Semantic segmentation of Remote Sensing (RS) images involves the classification of each pixel in a satellite image into distinct and non-overlapping regions or segments. This task is crucial in various domains, including land cover classification, autonomous driving, and scene understanding. While deep learning has shown promising results, there is limited research that specifically addresses the challenge of processing fine details in RS images while also considering the high computational demands. To tackle this issue, we propose a novel approach that combines convolutional and transformer architectures. Our design incorporates convolutional layers with a low receptive field to generate fine-grained feature maps for small objects in very high-resolution images. On the other hand, transformer blocks are utilized to capture contextual information from the input. By leveraging convolution and self-attention in this manner, we reduce the need for extensive downsampling and enable the network to work with full-resolution features, which is particularly beneficial for handling small objects. Additionally, our approach eliminates the requirement for vast datasets, which is often necessary for purely transformer-based networks. In our experimental results, we demonstrate the effectiveness of our method in generating local and contextual features using convolutional and transformer layers, respectively.
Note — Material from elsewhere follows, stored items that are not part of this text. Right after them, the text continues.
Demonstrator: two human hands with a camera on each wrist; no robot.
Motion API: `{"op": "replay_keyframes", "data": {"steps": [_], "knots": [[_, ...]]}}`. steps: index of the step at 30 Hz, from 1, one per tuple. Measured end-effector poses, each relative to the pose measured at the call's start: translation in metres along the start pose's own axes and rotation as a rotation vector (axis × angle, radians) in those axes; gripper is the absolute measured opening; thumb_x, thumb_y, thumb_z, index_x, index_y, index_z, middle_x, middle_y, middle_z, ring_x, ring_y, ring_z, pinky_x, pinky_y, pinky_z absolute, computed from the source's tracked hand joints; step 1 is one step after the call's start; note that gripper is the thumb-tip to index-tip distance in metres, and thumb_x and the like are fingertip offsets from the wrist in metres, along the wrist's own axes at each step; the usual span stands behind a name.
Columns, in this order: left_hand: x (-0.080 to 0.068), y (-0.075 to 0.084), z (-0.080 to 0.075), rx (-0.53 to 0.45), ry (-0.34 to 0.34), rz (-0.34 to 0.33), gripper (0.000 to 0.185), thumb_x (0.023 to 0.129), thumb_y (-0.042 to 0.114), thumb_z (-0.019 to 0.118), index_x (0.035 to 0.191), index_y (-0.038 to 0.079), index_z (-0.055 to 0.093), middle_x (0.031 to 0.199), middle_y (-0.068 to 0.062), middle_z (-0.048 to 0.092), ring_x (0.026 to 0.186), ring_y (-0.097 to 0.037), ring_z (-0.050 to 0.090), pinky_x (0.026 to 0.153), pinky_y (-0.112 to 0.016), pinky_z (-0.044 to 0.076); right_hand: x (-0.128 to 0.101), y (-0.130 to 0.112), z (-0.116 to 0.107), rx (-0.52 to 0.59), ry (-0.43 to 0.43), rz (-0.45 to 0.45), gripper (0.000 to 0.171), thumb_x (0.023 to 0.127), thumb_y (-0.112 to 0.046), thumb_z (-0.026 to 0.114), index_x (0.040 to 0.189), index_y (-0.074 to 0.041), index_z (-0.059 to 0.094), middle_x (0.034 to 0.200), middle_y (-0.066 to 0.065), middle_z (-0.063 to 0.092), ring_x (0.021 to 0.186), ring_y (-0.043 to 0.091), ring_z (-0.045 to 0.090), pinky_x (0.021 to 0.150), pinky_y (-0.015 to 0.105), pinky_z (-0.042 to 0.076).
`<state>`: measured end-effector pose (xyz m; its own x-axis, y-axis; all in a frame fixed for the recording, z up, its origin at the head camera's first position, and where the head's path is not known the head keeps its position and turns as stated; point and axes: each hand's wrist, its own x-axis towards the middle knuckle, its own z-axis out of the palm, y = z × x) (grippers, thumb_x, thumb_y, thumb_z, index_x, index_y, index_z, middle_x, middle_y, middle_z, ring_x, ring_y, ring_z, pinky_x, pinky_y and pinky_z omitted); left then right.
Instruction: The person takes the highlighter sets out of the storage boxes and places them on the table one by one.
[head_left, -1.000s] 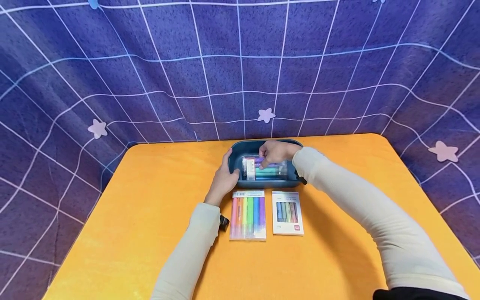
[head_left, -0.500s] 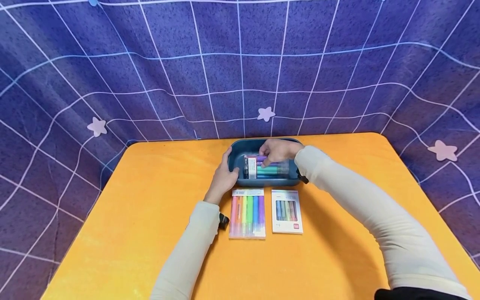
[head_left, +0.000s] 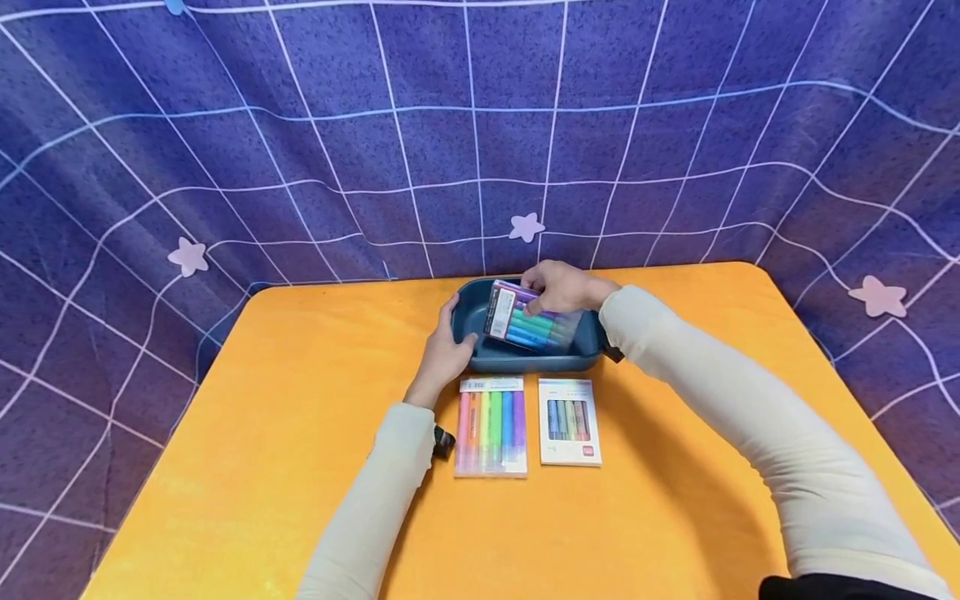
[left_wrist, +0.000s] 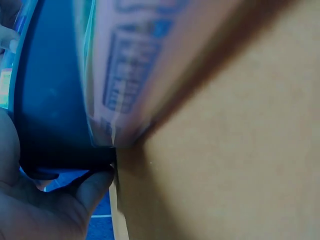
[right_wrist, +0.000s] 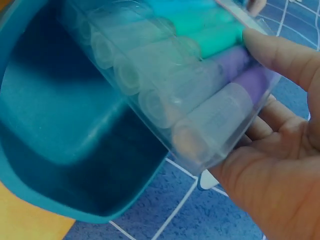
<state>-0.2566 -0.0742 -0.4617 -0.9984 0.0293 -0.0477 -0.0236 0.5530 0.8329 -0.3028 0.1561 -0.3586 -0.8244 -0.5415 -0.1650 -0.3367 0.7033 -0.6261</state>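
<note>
A dark teal plastic basin stands at the back middle of the table. My left hand grips its left end, the thumb over the rim and the fingers along the outer wall. In my right hand is a clear pack of markers, purple, green and blue, pinched by its far edge. The pack is tilted over the basin; the right wrist view shows the clear caps of the markers and the bare basin floor below.
In front of the basin lie a clear pack of rainbow highlighters and, to its right, a white windowed box of muted-coloured pens. An orange cloth covers the table. A blue gridded curtain hangs close behind.
My right hand has raised the marker pack from the basin floor, and the pack has tilted and turned. My left hand keeps its hold on the basin.
</note>
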Motion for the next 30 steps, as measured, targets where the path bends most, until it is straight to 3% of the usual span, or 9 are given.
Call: {"op": "replay_keyframes", "data": {"steps": [6,14,19,30], "knots": [[0.001,0.001,-0.001,-0.012,-0.017,-0.002,0.078,0.1,0.021,0.058,0.161,0.034,0.011,0.164,-0.017,0.033,0.146,-0.04,0.04,0.121,-0.058,0.032,-0.013,-0.001,-0.013,0.091,0.117,0.019,0.012,0.089,-0.011,0.073,0.097,-0.005,0.067,0.079,0.003,0.064,0.069,0.015,0.052,0.066,0.027,0.044],[0.003,-0.002,0.0,-0.023,-0.018,-0.083,0.074,0.1,0.026,0.056,0.162,0.018,0.015,0.163,-0.016,0.035,0.149,-0.036,0.036,0.124,-0.056,0.027,-0.023,-0.002,-0.02,0.117,0.169,0.074,0.011,0.093,-0.017,0.07,0.097,-0.009,0.064,0.082,0.002,0.064,0.067,0.015,0.051,0.068,0.028,0.044],[0.004,-0.003,0.001,-0.037,-0.018,-0.108,0.07,0.1,0.027,0.056,0.16,0.019,0.022,0.158,-0.017,0.042,0.145,-0.037,0.042,0.122,-0.057,0.031,-0.031,-0.002,-0.021,0.134,0.211,0.064,0.012,0.092,-0.017,0.071,0.096,-0.008,0.063,0.083,0.005,0.067,0.068,0.016,0.055,0.067,0.028,0.047],[0.002,-0.001,0.0,-0.038,-0.036,-0.117,0.069,0.101,0.033,0.055,0.16,0.018,0.022,0.16,-0.014,0.04,0.145,-0.036,0.042,0.121,-0.058,0.032,-0.06,0.005,-0.029,0.196,0.354,0.064,0.012,0.09,-0.017,0.071,0.093,-0.006,0.066,0.082,0.005,0.069,0.074,0.016,0.059,0.072,0.027,0.047]]}}
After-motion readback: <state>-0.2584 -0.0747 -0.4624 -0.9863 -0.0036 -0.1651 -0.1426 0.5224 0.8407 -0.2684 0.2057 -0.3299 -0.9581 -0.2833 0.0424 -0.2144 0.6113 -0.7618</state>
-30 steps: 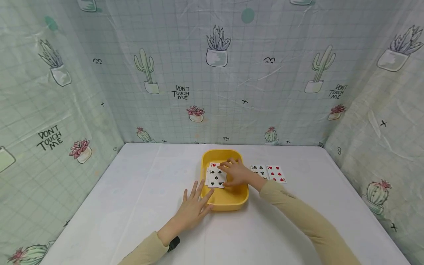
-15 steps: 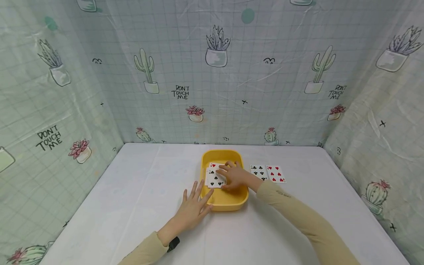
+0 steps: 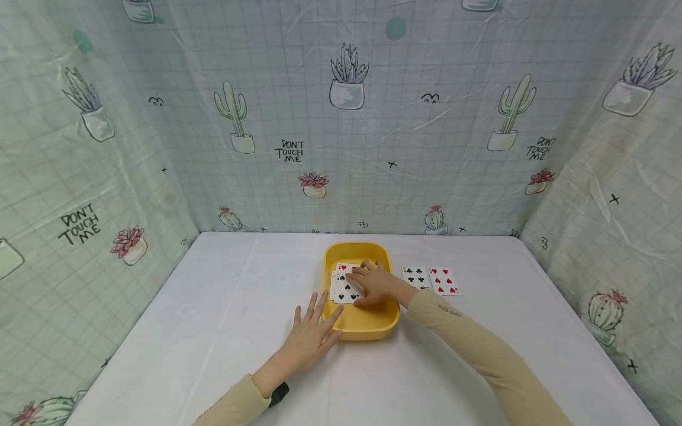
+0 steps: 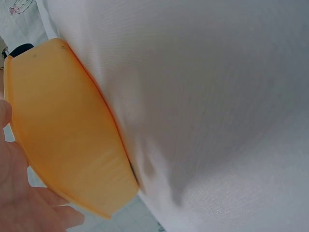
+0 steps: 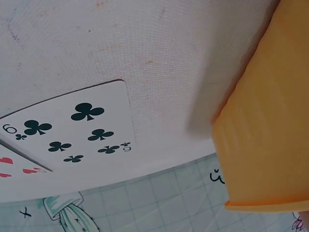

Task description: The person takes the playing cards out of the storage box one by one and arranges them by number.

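A yellow plastic tub (image 3: 367, 332) stands on the white table. Face-up playing cards lie in it, with a spades card (image 3: 346, 291) on top and a hearts card (image 3: 343, 267) poking out behind. My right hand (image 3: 379, 285) reaches into the tub over the right part of these cards, fingers bent and thumb near their front edge; whether it pinches a card is hidden. My left hand (image 3: 309, 340) spreads its fingers against the tub's left front side. In the left wrist view, its fingers (image 4: 46, 195) touch the tub's rim.
Right of the tub, a six of clubs (image 3: 415, 277) and a six of hearts (image 3: 443, 281) lie side by side on the table (image 3: 240, 284). A plant-patterned cloth (image 3: 394, 195) walls the table's back and sides. A dark wristband (image 3: 279, 393) circles the left wrist.
The right hand has shifted slightly left and lower over the cards, covering more of the spades card. The left hand and the tub have stayed in place.
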The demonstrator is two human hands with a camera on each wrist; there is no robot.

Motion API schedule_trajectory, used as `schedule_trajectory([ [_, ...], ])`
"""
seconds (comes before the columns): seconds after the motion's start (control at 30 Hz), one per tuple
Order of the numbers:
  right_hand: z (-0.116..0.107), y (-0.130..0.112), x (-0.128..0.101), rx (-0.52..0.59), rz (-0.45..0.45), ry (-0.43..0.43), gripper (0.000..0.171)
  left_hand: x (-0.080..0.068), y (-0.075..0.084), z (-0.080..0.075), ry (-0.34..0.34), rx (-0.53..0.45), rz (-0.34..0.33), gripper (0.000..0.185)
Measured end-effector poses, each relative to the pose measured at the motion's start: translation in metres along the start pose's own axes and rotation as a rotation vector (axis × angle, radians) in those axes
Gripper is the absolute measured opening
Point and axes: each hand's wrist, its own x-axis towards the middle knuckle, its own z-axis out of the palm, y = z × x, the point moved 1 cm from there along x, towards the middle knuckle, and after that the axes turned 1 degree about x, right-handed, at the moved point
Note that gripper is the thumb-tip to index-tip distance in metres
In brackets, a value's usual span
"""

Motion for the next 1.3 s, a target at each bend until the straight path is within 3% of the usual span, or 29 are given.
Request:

Our approach achieves a mean dice score of 80.41%, outperforming other well-known techniques such as UNet, Fully-Connected Network (FCN), Pyramid Scene Parsing Network (PSP Net), and the recent Convolutional vision Transformer (CvT) model, which achieved mean dice scores of 78.57%, 74.57%, 73.45%, and 62.97% respectively, under the same training conditions and using the same training dataset.

Keywords: Remote sensing; Satellite images; Self-attention; Semantic segmentation; Vision transformer.